Со стороны города показались Ангел Вырбанов, Ради Бабукчиев, Бончо и две гимназистки. К ним присоединился Найденов, ждавший их у трухлявого парапета моста.
— Димитр, ну как, проведем собрание в твоей епархии? — спросил его Вырбанов.
— Оно уже созвано. Такое получится собрание, что его на всю жизнь запомнят и стар, и млад.
— Тогда зачем же я нужен?
— Чтоб узаконить его, бай Ангел. Ты ведь юрист…

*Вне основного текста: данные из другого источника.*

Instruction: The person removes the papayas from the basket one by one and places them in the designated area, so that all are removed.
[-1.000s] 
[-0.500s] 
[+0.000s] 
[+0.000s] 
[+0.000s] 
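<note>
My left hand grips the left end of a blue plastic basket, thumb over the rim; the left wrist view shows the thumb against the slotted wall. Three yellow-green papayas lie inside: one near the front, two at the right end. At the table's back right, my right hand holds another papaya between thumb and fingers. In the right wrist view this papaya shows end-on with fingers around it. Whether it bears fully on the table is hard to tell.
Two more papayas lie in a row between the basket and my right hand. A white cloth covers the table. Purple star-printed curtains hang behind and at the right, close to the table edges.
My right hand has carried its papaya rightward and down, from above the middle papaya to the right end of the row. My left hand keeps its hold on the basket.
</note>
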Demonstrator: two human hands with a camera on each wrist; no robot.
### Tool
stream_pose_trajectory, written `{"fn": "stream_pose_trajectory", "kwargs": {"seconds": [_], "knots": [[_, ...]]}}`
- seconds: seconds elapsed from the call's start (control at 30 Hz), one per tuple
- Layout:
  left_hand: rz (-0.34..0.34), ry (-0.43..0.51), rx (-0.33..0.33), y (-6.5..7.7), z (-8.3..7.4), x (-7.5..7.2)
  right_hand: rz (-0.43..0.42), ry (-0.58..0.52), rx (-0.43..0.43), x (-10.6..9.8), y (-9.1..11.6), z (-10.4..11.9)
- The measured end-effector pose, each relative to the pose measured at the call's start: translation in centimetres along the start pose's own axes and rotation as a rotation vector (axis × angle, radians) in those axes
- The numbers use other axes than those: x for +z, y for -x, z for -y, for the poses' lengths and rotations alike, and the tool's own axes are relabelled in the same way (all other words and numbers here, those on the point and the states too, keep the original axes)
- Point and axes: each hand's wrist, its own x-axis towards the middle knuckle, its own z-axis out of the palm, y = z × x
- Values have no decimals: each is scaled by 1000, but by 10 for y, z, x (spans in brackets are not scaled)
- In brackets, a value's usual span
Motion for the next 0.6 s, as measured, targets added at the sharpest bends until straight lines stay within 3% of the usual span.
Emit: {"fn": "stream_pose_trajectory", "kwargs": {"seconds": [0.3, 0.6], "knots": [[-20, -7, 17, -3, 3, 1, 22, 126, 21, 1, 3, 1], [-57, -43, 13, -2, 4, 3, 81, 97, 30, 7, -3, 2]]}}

Две керосиновые лампы, раскачивающиеся на кольях, указывали место собрания. Там собралось с десяток человек — они растерянно оглядывались по сторонам. Но вот разнеслась весть, что пришел оратор, и сюда начали стекаться люди. Первыми пришли жители соседних домов. Подхватив низенькие стулья, на которых обычно сиживали вечерами у ворот, они занимали «первые места». Подошли трое коммунистов из Малой слободы, пришел учитель Михайлов, возвратившийся два дня тому назад. Пока решали, с какого места говорить оратору, пока расчищали площадку от бурьяна, собралась целая толпа. Шепнув что-то Ангелу Вырбанову, Ради забрался на большой камень. Он стоял прямой и бледный, забыв убрать прядь волос со лба, немного робея. Ему впервые предстояло выступать перед людьми, которые были гораздо старше его по возрасту.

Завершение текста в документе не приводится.